Department of Chemistry
Matthew Lockett

Matthew Lockett

Assistant Professor
919-962-2388 (fax)
Kenan C348


Research Interests

Analytical Sensors, Surface Chemistry, Array Fabrication, 3D Cell Culture Systems, Molecular Recognition, Protein-DNA interactions, Synthetic Biology

Professional Background

University of Pittsburgh, BS in Chemistry (2005); University of Wisconsin-Madison, PhD in Chemistry with Lloyd M. Smith (2009); Harvard University, Postdoctoral Fellow with George M. Whitesides (2010-2013)

Research Synopsis

We are interested in developing model systems, new materials, and new analytical tools to study reactions on surfaces, chemical and biological, and the behavior of enzymes and cells in tissue-like environments. Our research interests are broad, and thus we utilize a large number of analytical techniques to better understand the areas described below through precisely defined experiments and measurements.

Surface Chemistry
We are interested in controlling the electronic and surface properties of carbon-based thin films through chemical functionalization. While there are a number attachment chemistries for carbon- and silicon-based substrates, the mechanism of attachment for many of these reactions is not known. Through a combination of infrared spectroscopy, X-ray and ultraviolet photoelectron spectroscopies, measurements of surface free energy, and gravimetric analysis we are elucidating these mechanisms.

The new surface chemistries we develop are used to prepare arrays of biomolecules, for example arrays of dsDNA to screen protein-DNA interactions and arrays of membrane proteins. We are particularly interested in determining how the presence of the substrate, and the surface chemistry that is tethering the molecules to the substrate, affects their stability and catalytic activity.

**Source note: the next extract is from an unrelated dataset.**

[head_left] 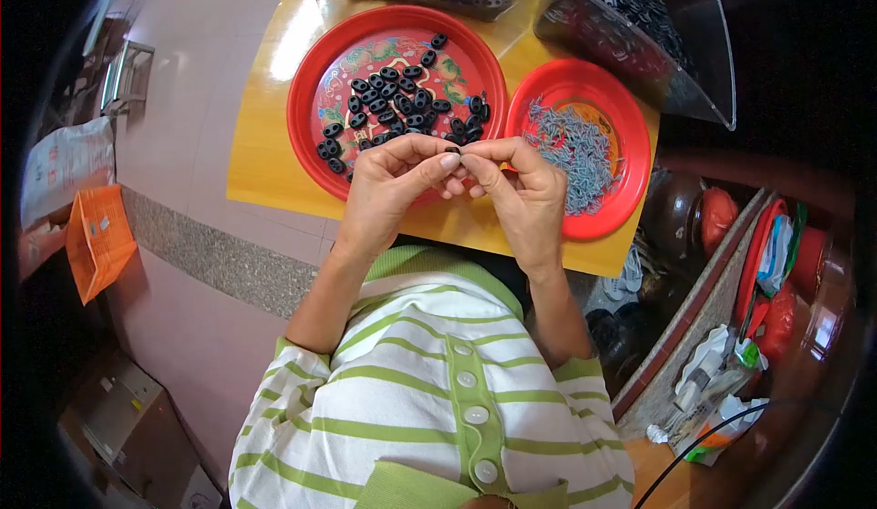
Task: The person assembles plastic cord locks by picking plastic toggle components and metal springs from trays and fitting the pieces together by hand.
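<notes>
My left hand (402,171) and my right hand (516,185) meet at the table's near side, thumbs and forefingers pinched together. Between their fingertips is a small black plastic piece (452,151), mostly covered, so its holes do not show. Whether a pin is also held there I cannot tell. Just beyond my left hand, a large red patterned tray (306,107) carries many black oval pieces (402,102) with two holes each. Close to my right hand stands a smaller red dish (630,148) with a heap of thin grey metal pins or screws (575,162).
Two clear plastic bins (694,89) of dark small parts stand at the table's far side. The yellow tabletop (260,157) ends near my body. On the right are a ledge with packets (713,376) and a black cable (703,436); an orange bag (99,239) is at left.
</notes>
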`<state>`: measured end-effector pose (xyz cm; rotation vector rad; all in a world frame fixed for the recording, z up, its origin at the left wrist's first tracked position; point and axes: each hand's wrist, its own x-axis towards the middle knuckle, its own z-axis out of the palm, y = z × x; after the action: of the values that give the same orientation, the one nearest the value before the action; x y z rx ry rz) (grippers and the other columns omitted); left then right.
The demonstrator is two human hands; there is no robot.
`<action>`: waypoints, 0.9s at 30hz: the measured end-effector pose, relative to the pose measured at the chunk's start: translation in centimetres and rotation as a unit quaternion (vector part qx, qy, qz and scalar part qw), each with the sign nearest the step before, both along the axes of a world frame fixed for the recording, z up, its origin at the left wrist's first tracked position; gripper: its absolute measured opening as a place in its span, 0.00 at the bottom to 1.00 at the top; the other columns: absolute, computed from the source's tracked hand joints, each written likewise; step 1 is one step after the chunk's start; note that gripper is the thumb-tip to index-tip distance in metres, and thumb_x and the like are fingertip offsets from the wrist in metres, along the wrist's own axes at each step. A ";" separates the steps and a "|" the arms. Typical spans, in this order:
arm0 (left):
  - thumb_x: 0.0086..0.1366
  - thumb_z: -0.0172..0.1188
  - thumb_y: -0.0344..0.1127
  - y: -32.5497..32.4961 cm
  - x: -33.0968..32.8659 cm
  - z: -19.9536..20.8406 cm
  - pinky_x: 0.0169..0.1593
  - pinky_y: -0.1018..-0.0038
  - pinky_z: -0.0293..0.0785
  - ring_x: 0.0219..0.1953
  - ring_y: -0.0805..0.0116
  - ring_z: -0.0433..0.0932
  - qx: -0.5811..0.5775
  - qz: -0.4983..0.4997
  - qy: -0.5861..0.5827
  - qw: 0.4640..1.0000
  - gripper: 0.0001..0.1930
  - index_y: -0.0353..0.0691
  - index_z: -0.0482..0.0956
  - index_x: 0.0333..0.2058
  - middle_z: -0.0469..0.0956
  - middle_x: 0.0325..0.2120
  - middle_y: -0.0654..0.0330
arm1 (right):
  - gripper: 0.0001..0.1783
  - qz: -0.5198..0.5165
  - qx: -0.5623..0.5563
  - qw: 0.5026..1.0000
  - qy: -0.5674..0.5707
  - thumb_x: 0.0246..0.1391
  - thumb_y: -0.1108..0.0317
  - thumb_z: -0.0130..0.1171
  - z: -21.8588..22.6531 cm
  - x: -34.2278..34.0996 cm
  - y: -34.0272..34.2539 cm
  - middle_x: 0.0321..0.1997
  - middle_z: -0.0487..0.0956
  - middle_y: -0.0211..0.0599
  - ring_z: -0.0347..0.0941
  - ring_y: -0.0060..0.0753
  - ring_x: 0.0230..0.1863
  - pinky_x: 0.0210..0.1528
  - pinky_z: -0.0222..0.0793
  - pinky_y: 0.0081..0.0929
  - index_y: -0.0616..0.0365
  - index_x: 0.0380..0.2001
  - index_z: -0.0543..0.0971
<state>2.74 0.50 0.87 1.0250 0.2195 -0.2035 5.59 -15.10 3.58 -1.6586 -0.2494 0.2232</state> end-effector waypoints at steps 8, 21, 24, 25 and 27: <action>0.61 0.58 0.30 1.4 -0.5 -0.7 0.33 0.83 0.74 0.29 0.77 0.77 0.027 -0.009 0.024 0.999 0.07 0.32 0.77 0.36 0.79 0.27 0.60 | 0.05 0.021 -0.013 0.998 0.063 0.53 0.71 0.59 -1.6 -0.1 0.6 0.27 0.79 0.29 0.72 0.13 0.27 0.27 0.68 0.14 0.61 0.32 0.78; 0.58 0.60 0.28 1.7 -1.7 -2.5 0.27 0.87 0.67 0.25 0.86 0.70 0.158 -0.073 -0.079 0.982 0.06 0.31 0.77 0.32 0.75 0.23 0.68 | 0.06 0.015 -0.362 0.898 -0.248 0.47 0.68 0.60 -3.2 5.7 2.4 0.30 0.77 0.39 0.74 0.43 0.32 0.33 0.68 0.35 0.58 0.29 0.78; 0.58 0.60 0.28 2.0 -1.8 -3.0 0.27 0.86 0.67 0.24 0.85 0.70 0.160 -0.090 -0.066 0.981 0.06 0.31 0.77 0.32 0.75 0.22 0.67 | 0.08 0.014 -0.377 0.886 -0.269 0.47 0.67 0.61 -3.1 6.0 3.1 0.30 0.77 0.38 0.75 0.41 0.31 0.32 0.68 0.33 0.58 0.30 0.78; 0.58 0.60 0.28 2.0 -1.8 -3.0 0.27 0.86 0.67 0.24 0.85 0.70 0.160 -0.088 -0.065 0.981 0.06 0.31 0.77 0.32 0.75 0.22 0.67 | 0.08 0.019 -0.371 0.888 -0.270 0.47 0.67 0.61 -3.1 6.0 3.3 0.30 0.77 0.37 0.75 0.41 0.31 0.31 0.69 0.33 0.58 0.31 0.78; 0.58 0.60 0.28 2.0 -1.8 -2.9 0.26 0.86 0.67 0.24 0.85 0.70 0.154 -0.084 -0.073 0.982 0.06 0.31 0.77 0.32 0.75 0.22 0.67 | 0.08 0.034 -0.360 0.899 -0.246 0.47 0.66 0.61 -3.1 6.0 3.7 0.31 0.76 0.37 0.74 0.41 0.34 0.34 0.69 0.35 0.57 0.31 0.78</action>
<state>0.93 2.51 -2.07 1.3634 0.0294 -0.2504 11.56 -11.44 0.49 -2.4374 -0.6684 -0.0776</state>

Membrane Proteins and Drug Metabolism
Cytochrome P450s are membrane-bound proteins that are responsible for metabolizing, or in some instances, activating, xenobiotics in the human body. There are a number of in vitro assays to screen xenobiotic metabolism that utilize variants of CYP450 enzymes that do not contain the membrane binding domain. It is currently not clear if the activity of these truncated enzymes is representative of full-length, membrane-bound CYP450s.

We are also developing surface chemistries to prepare arrays of membrane proteins. The goal of this project is an array in which we can screen and quantify the metabolism of a xenobiotic in the presence of a single CYP450 enzyme, or multiple CYP450s working in concert.

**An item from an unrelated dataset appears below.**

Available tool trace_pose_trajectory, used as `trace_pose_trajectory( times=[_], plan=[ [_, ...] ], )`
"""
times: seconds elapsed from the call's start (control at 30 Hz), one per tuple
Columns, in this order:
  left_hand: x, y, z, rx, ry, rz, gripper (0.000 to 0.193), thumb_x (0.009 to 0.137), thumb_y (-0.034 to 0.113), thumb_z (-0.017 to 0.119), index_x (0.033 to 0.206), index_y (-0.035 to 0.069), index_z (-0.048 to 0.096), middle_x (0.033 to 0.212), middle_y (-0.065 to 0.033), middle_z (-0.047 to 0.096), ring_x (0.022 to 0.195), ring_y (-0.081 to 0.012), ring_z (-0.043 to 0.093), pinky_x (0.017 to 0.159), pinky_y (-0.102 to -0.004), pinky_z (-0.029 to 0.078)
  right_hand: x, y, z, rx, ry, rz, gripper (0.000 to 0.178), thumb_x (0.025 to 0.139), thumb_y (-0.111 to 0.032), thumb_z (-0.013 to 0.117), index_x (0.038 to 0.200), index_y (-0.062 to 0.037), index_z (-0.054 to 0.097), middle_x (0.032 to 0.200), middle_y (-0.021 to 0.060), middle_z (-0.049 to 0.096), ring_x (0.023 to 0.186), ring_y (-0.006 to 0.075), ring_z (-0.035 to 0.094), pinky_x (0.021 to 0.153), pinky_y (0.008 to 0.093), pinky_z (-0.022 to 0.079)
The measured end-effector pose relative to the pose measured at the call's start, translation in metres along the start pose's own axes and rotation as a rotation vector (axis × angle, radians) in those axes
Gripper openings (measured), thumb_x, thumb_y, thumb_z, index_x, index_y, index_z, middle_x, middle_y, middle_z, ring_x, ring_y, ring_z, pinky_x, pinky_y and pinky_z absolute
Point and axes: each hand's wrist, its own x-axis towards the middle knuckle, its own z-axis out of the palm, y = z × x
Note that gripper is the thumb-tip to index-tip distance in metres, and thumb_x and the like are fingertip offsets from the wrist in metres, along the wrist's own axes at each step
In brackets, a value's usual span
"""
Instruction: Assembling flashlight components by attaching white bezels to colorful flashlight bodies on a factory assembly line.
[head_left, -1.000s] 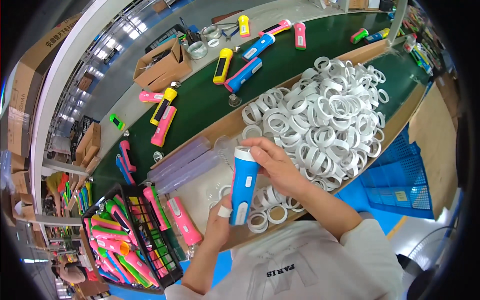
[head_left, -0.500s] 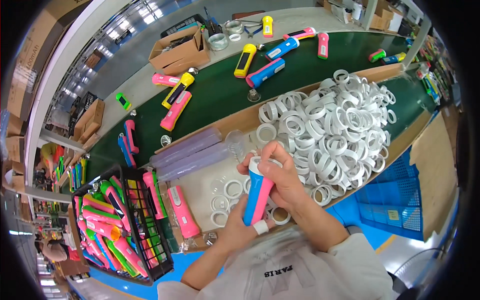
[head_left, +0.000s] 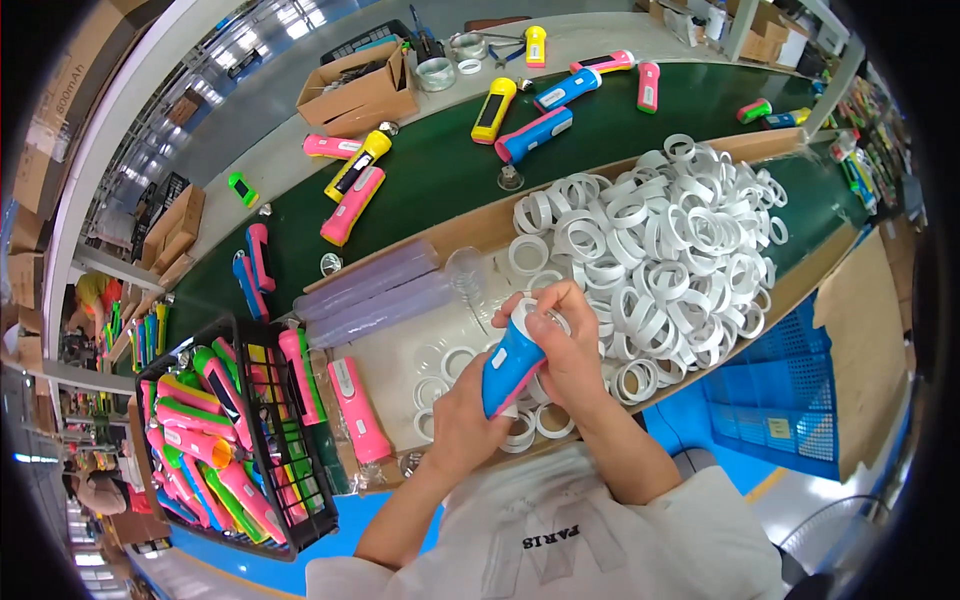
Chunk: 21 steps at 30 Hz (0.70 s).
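A blue and pink flashlight (head_left: 512,368) is held tilted between my two hands, its wide head pointing up and away. My left hand (head_left: 468,418) is closed round the lower body. The fingers of my right hand (head_left: 566,340) grip the head, where a white ring shows in part; the fingers hide the rest of it. Just beyond and to the right lies a big heap of white plastic rings (head_left: 640,260). Several more rings (head_left: 458,362) lie loose near my left hand. A pink flashlight (head_left: 358,410) rests left of my hands.
Stacks of clear plastic lenses (head_left: 380,295) lie in the cardboard tray (head_left: 480,240). A black crate (head_left: 310,470) full of flashlights stands at left. Past the tray, flashlights (head_left: 352,205) lie on a green conveyor belt (head_left: 430,190). A blue basket (head_left: 780,390) is at lower right.
The flashlight has turned in my hands, so more of its blue side faces me. My right hand has shifted slightly round its head. The view has moved a little.
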Motion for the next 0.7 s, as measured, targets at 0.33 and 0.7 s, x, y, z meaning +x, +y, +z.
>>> trace_pose_trajectory(
  times=[0.33, 0.7],
  plan=[
    [0.123, -0.054, -0.072, 0.249, 0.001, -0.278, 0.069, 0.075, 0.019, 0.074, 0.132, 0.004, 0.038, 0.100, -0.0209, 0.061, 0.086, -0.0353, 0.062, 0.076, -0.0423, 0.050, 0.060, -0.004, -0.034, -1.898, -0.090, -0.371, 0.038, 0.074, -0.022, 0.075, 0.101, 0.0008, 0.061, 0.100, 0.0139, 0.058, 0.091, 0.0251, 0.054, 0.078, 0.0325, 0.047],
    [0.143, -0.076, -0.005, 0.652, -0.107, 0.322, 0.038, 0.061, 0.006, 0.073, 0.098, 0.008, 0.069, 0.102, -0.0083, 0.052, 0.099, -0.0269, 0.048, 0.085, -0.0399, 0.035, 0.069, 0.008, -0.044, -1.565, -0.202, -0.363, 0.018, 0.080, -0.019, 0.069, 0.088, -0.0039, 0.064, 0.119, 0.0284, 0.051, 0.105, 0.0427, 0.051, 0.087, 0.0466, 0.044]
  ],
)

Membrane Cellular Persistence and Invasion
Communities of cells — whether they are the numerous species of bacteria that compose a biofilm, or the different cell types that compose human tissue — communicate through the formation of gradients of signaling molecules.

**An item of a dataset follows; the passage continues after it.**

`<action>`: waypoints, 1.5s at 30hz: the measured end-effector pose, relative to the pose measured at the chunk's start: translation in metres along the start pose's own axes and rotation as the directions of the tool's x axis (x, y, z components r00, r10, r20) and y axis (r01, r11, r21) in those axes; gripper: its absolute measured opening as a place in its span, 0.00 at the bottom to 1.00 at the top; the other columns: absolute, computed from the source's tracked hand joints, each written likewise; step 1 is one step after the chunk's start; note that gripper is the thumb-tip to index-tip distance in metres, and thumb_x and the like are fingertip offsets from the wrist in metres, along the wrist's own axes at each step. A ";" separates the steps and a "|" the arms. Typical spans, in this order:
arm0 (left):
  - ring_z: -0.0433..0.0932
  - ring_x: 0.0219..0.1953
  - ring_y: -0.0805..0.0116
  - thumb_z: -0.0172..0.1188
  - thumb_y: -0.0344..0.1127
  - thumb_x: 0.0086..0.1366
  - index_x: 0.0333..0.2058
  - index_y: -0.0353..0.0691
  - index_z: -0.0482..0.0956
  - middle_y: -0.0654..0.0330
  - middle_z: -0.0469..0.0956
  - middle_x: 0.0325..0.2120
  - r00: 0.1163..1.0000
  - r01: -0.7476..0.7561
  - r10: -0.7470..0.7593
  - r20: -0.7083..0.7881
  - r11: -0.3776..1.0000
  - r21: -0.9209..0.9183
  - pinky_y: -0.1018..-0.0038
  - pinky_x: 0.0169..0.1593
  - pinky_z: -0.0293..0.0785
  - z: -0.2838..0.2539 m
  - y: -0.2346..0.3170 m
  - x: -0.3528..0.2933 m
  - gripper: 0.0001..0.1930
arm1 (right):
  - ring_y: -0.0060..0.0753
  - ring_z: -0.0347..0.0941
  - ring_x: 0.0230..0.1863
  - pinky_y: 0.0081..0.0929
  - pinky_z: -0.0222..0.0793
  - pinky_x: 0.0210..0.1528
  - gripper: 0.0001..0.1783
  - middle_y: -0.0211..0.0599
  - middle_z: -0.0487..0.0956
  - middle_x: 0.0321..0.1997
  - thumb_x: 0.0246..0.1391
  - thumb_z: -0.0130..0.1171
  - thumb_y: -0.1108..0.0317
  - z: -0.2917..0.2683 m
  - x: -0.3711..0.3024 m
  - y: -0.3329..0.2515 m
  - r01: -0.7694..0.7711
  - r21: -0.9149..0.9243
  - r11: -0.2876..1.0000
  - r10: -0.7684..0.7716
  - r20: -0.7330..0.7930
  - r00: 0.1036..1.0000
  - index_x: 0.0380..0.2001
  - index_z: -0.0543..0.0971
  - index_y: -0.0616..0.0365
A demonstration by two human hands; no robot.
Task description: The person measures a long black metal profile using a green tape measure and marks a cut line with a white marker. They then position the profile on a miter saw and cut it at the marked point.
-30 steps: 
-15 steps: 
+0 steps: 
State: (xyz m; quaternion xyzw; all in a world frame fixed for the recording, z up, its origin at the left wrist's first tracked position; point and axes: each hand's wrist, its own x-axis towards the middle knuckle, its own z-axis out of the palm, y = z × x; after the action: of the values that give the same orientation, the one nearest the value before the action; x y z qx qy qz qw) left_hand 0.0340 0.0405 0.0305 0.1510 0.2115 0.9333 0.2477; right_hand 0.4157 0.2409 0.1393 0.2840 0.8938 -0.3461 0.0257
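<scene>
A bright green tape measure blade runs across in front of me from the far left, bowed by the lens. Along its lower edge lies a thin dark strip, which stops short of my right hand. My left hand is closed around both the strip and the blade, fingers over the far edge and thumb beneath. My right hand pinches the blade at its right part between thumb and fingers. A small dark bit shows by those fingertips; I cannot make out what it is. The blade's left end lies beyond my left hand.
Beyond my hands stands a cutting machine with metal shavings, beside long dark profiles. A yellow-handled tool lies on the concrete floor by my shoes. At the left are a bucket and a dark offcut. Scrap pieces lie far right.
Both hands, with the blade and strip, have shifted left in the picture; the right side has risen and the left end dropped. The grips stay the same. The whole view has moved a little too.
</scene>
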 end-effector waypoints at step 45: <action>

We are developing three-dimensional constructs to culture cells that are capable to quantifying the small- and bio-molecules comprising the cellular environment. There is a general consensus that the phenotype and behavior of cells is markedly different in two- and three-dimensional cultures, and we believe an assay that mimics the environment of mammalian cells in a tissue or bacterial cells in a biofilm will provide a more accurate picture of what factors cause cells to become mobile, for instance a tumorigenic cell, or dormant, for example a bacterial persister cell.